精神病院と違う医療施設専門病棟

2019年03月04日

「一元的」な体制

グループホームにいるねえちゃは毎晩、電話をくれますが、一昨日「どこにいるのか、何が何だかわからなくて」と落ち込んでいたかと思うと、昨晩、今夜は、そんなのどこ吹く風で、すっかり明るい声で元気です。感情の起伏が大きくなってきているな、と思います。

このブログでいまみている、日本の認知症対策のスタート地点となった痴呆性老人対策推進本部の報告(1987年)でも、「痴呆性老人」の感情面についてふれています。

すなわち、「痴呆の進行に伴い知能が低下しても、感情機能は保たれていることが多いから、恐怖感、焦操感、孤独感といった“心の痛み”を感じやすく、しかられたり、とがめられたりした場合など極度の緊張を強いられると、精神症状や問題行動を生ずることにもなる。

したがって、人間としての尊厳を保つよう、かつての生活歴や性格を踏まえながら、痴呆であるという現実を受け入れ、そのペースに合わせた受容的態度で接するなど、その介護者には他の要介護老人の場合にはみられない特別な配慮が求められる」というのです。

認知症高齢者の抱える“心の痛み”のありようについて、この時点ではまだまだ具体的に、十分、把握できていたとは思われませんが、それまでの通常の要介護老人の場合とは異なる「特別な配慮」を求めている点は評価していいでしょう。

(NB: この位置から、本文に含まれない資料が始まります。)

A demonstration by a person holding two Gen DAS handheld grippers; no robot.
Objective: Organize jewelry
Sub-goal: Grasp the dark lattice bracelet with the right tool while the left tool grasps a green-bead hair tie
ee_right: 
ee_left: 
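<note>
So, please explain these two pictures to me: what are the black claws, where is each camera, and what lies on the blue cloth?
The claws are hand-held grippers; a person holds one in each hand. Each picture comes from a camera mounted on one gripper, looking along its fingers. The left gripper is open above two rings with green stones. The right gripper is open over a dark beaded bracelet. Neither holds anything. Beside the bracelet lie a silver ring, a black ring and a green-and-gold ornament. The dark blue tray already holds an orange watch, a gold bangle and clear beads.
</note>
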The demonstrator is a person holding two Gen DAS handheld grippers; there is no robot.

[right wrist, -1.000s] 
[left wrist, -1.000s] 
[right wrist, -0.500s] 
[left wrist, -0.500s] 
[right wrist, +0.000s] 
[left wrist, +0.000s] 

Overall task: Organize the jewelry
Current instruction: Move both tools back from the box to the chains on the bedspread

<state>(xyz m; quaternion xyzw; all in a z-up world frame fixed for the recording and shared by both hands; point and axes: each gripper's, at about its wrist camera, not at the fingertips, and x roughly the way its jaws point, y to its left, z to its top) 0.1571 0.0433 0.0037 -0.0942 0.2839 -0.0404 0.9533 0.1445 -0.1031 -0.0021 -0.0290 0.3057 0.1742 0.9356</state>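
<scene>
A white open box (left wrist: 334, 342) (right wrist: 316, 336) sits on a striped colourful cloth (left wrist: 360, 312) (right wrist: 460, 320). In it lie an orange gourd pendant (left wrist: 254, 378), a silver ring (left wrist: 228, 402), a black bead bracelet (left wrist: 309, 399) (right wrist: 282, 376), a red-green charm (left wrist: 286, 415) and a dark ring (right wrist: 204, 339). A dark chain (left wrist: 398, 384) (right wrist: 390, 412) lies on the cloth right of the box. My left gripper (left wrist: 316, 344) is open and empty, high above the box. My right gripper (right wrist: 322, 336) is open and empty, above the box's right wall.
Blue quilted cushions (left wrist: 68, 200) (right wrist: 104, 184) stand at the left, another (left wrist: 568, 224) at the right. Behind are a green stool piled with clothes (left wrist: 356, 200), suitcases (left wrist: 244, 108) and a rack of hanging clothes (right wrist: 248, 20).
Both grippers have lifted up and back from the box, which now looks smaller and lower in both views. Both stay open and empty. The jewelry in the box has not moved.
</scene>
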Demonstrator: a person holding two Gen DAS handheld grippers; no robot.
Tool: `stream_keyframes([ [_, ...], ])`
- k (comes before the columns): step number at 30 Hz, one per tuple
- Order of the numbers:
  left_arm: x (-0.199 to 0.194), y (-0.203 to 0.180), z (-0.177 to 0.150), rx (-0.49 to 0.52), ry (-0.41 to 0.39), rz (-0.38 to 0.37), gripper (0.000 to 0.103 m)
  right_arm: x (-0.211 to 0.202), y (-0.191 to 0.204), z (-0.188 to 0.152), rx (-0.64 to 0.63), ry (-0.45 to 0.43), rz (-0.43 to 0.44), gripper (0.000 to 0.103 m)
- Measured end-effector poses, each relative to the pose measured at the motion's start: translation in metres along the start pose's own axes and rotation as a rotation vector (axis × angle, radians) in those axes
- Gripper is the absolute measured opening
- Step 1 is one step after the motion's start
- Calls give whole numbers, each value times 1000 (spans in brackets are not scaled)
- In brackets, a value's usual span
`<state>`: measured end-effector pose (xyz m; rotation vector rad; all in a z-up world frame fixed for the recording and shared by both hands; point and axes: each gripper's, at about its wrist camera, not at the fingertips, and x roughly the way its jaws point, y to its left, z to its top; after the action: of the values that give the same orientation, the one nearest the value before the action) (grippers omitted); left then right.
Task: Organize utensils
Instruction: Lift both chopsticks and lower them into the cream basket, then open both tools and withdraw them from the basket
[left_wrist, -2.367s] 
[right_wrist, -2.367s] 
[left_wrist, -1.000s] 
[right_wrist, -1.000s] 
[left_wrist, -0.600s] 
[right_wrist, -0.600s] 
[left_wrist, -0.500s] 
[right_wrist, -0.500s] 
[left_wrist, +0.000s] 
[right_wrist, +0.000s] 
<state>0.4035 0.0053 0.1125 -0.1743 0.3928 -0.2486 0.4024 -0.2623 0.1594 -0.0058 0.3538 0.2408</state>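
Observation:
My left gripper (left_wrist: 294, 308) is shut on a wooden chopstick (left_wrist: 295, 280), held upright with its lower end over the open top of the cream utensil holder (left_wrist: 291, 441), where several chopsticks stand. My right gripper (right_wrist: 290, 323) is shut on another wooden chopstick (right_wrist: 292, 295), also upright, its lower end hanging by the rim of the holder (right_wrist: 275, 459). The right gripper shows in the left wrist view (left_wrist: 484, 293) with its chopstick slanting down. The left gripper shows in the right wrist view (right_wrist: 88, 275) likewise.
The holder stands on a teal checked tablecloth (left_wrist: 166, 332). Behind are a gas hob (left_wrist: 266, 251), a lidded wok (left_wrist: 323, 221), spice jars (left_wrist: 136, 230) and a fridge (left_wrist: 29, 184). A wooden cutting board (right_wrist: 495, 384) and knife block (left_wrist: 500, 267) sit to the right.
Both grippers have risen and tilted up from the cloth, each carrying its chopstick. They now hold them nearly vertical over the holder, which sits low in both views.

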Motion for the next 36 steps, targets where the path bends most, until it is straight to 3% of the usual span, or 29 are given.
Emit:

そして「報告」では、このような「特別な配慮」が必要にもかかわらず、「介護家族は、痴呆性老人そのものや介護方法についての情報、知識が乏しいことから、戸惑い、焦り、誤解などのために対応を誤り、症状を悪化させるなど自が困難な状況を作り出している」として、国に対して「率先して、介護家族に対し老人の痴呆そのものや介護の在り方、方法等についての啓発普及に努める」ことを求めています。

さらに認知症患者の医療的処遇については、「精神科ないし一般的医療や介護を始め様々な方面からの対応が求められるが、現在のところ各般の施策は、精神保健、老人保健、老人福祉等別々の体系によって講じられており、相互の連携も必ずしも図られていない」として、国に「一元的、総合的な取組を可能とする組織体制と連携の在り方」を検討すべき、としています。

当時に比べれば、認知症に対する認識や「一元的」な体制は格段に進んできているは確かでしょうが、ここでの提言には、いまも耳を傾けなけれればならない論点が少なからず含まれているようにも思われます。